# Placement of headdress when removed



## Jabrwock (9 Jul 2008)

In the MDC, it doesn't say (or at least I can't find it) what do with one's headdress when removed for extended periods of time (when not sitting at a desk or other place where you can set it down). Way back in the day (when I was a cadet) my corps used to put them under the right epaulette, but anywhere else we went I was told that was wrong. However, nobody could tell me where they got their version of where to put it either.

Lately I've been told it's supposed to be placed in the right waist pocket of the tunic or overcoat, or the right trouser pocket. Is this correct, and where is this sourced from?


----------



## Sigger (9 Jul 2008)

Thats what I do...
From the CO.


----------



## greenjacket (9 Jul 2008)

I'm not a cadet, but i think i can give you some help with this, if you put it in your pocket it dosen't matter where you put it cause it can't be seen, aslong as the cat badge dosen't touch the surface it is placed on it dosen't matter where it goes


----------



## Jabrwock (9 Jul 2008)

greenjacket said:
			
		

> I'm not a cadet, but i think i can give you some help with this, if you put it in your pocket it dosen't matter where you put it cause it can't be seen, aslong as the cat badge dosen't touch the surface it is placed on it dosen't matter where it goes


I think a beret or wedge would bulk out a pocket quite a bit.   Sorry if that was unclear. I meant headdress as in hat (beret/wedge/etc), not just the badge/capbrass.


----------



## CountDC (9 Jul 2008)

have not found anything official but the dress instructions does say that you are not to place anything in the pockets that will make them bulge out or may protrude from the pocket. I place my beret in my right hand pocket which it does bulge and protrude so I shouldn't be doing it. I once had this addressed while on a work party and I placed it on my shoulder as the air force was proned to do with their wedges. The answer I received at that time was that if it was not on my head then it should be in my hand as it didn't fit into any pocket without causing the bulge. Mind you I have never had anyone say anything about it while in my pocket.

quote from CFDI:

pockets shall not be bulged; items such
as glasses, glass cases, sun-glasses, pens, pencils,
key rings or paper shall not be visibly extended nor
protrude from pockets


----------



## greenjacket (9 Jul 2008)

Jabrwock said:
			
		

> I think a beret or wedge would bulk out a pocket quite a bit.   Sorry if that was unclear. I meant headdress as in hat (beret/wedge/etc), not just the badge/capbrass.

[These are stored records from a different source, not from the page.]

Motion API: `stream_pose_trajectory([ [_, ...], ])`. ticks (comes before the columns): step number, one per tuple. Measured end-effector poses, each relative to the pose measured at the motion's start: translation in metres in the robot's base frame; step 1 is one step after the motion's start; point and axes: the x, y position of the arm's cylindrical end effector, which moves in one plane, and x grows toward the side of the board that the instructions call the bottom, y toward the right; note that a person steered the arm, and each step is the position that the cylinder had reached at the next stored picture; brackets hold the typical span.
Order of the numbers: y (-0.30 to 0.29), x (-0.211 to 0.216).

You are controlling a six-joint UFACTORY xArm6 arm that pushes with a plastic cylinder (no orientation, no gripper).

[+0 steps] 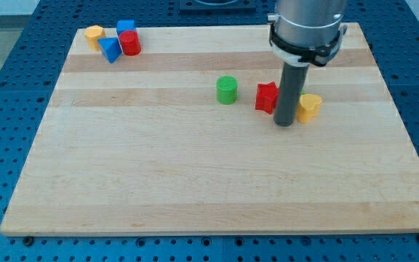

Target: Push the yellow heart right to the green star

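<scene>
1. The rod has no hand to open or close. Its tip [284, 124] sits on the wooden board [195, 182].
2. The yellow heart [310, 107] touches the tip's right side. A red star [266, 97] is just left.
3. No green star shows, only a green cylinder [227, 89] farther left.
4. The push seems just starting; the next shove should probably go right.

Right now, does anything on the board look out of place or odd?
Nothing is damaged or spilled. One oddity: the task names a green star, but the only green block looks like a cylinder. My tip sits between the red block and the yellow heart.
</scene>
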Motion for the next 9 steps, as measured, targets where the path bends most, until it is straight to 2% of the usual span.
stream_pose_trajectory([
  [7,0.055,-0.010],
  [8,0.055,-0.004],
  [9,0.055,0.023],
])
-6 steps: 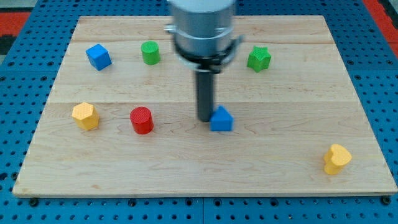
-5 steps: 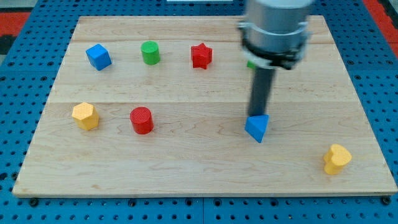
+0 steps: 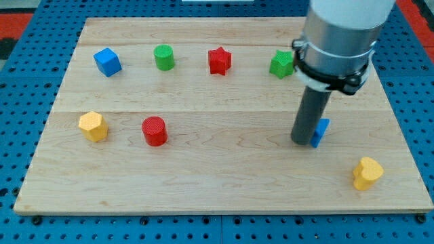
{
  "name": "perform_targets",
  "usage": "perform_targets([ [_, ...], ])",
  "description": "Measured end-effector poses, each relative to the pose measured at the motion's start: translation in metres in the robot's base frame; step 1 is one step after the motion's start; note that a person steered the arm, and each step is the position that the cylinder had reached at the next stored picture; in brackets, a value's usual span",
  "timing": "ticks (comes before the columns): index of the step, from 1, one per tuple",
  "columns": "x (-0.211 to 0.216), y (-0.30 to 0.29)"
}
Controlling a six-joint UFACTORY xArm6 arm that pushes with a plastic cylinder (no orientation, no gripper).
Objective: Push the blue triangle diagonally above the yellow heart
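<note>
Scanning from the view's left: yellow hexagon block point(image 3: 92, 126) near the left edge of the wooden surface point(image 3: 203, 176), blue cube point(image 3: 107, 61) above it toward the view's top. Red cylinder point(image 3: 154, 131) just right of the hexagon, green cylinder point(image 3: 163, 57) above that. Red star point(image 3: 219, 60) in the top row, green star point(image 3: 281, 64) further right, partly behind the arm. The rod's tip point(image 3: 302, 141) sits on the surface, touching the left side of the blue triangle point(image 3: 321, 131), mostly hidden behind the rod. Yellow heart point(image 3: 367, 173) lies down-right of the triangle, apart from it, near the right edge. No jaws on this arm, just the rod.
</note>
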State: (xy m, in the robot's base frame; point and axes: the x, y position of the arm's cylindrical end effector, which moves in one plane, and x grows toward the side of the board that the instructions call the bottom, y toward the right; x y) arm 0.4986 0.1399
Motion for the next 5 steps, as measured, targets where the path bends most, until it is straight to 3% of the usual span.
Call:
perform_targets([
  [2,-0.014,-0.062],
  [3,-0.041,-0.055],
  [5,-0.035,-0.010],
])
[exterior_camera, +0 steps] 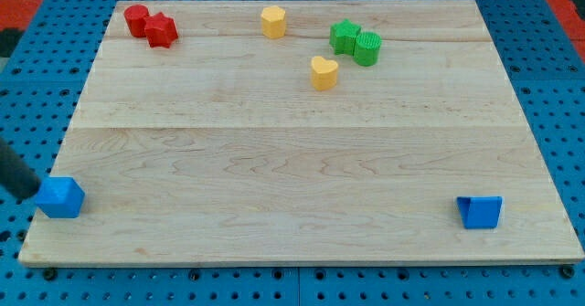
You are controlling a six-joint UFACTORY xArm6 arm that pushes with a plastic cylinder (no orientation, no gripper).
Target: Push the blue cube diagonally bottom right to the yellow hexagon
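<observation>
At the board's (274, 160) left edge near the bottom-left corner, my tip (37, 195) rests against the left face of the blue cube (61, 197); the rod comes in from the view's left, and there are no jaws to speak of, only the bare rod end touching the block. Near the top-left corner sit a red cylinder (136, 20) and a red star (162, 30), touching each other. Along the top edge, left of centre, stands the yellow hexagon (272, 21), well apart from the cube. Right of it lie a yellow heart (324, 72), then a green star (345, 36) and green cylinder (367, 47) side by side. A second blue block (480, 212), shape unclear, sits near the bottom-right corner. I judge the push as only just starting: contact is made, the whole trip remains. The next move calls for driving the cube up and rightward across the open wood to a spot just below and right of the hexagon, steering clear of the heart.
</observation>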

i know, but when you put the headdress down, the cat badge should not touch the ground or table etc


----------



## Neill McKay (9 Jul 2008)

Jabrwock said:
			
		

> In the MDC, it doesn't say (or at least I can't find it) what do with one's headdress when removed for extended periods of time (when not sitting at a desk or other place where you can set it down). Way back in the day (when I was a cadet) my corps used to put them under the right epaulette, but anywhere else we went I was told that was wrong. However, nobody could tell me where they got their version of where to put it either.
> 
> Lately I've been told it's supposed to be placed in the right waist pocket of the tunic or overcoat, or the right trouser pocket. Is this correct, and where is this sourced from?



Any time I've had to have my hat off for any extended time I've left it on a hook, on a shelf in the cloakroom, or some similar place.  I suppose any pocket that could accommodate it without being visible from the outside would be fine.

Is this a situation you encounter often?  I can't remember ever having to carry my hat around long enough for it to be a bother.


----------



## Fishbone Jones (9 Jul 2008)

greenjacket said:
			
		

> i know, but when you put the headdress down, the cat badge should not touch the ground or table etc



 ??? ???

and I'm assuming you mean 'ca*p* badge'?


----------



## Jabrwock (9 Jul 2008)

Neill McKay said:
			
		

> Any time I've had to have my hat off for any extended time I've left it on a hook, on a shelf in the cloakroom, or some similar place.  I suppose any pocket that could accommodate it without being visible from the outside would be fine.
> 
> Is this a situation you encounter often?  I can't remember ever having to carry my hat around long enough for it to be a bother.


We did a "Mayor's Prayer Breakfast", which was indoors, so the cadets had their berets off for the duration of the meal. For the first hour, they were escorting guests to their seats. Questions about what to do with their berets got me thinking, and I couldn't find any kind of answer in the manuals.

I guess we could have provided a box to place the berets in, ala mini-cloakroom. Guess then they might actually have to put a nametag inside their berets.


----------



## chrisf (9 Jul 2008)

Good lord. 

Put the beret in your pocket and move on.

If it bulges out so much as to be considered opposistional to the dress regs, hit the gym or get a larger jacket.


----------



## Strike (9 Jul 2008)

Two suggestions:

Drapped under the belt of the tunic.  If everyone does it this can actually look quite sharp.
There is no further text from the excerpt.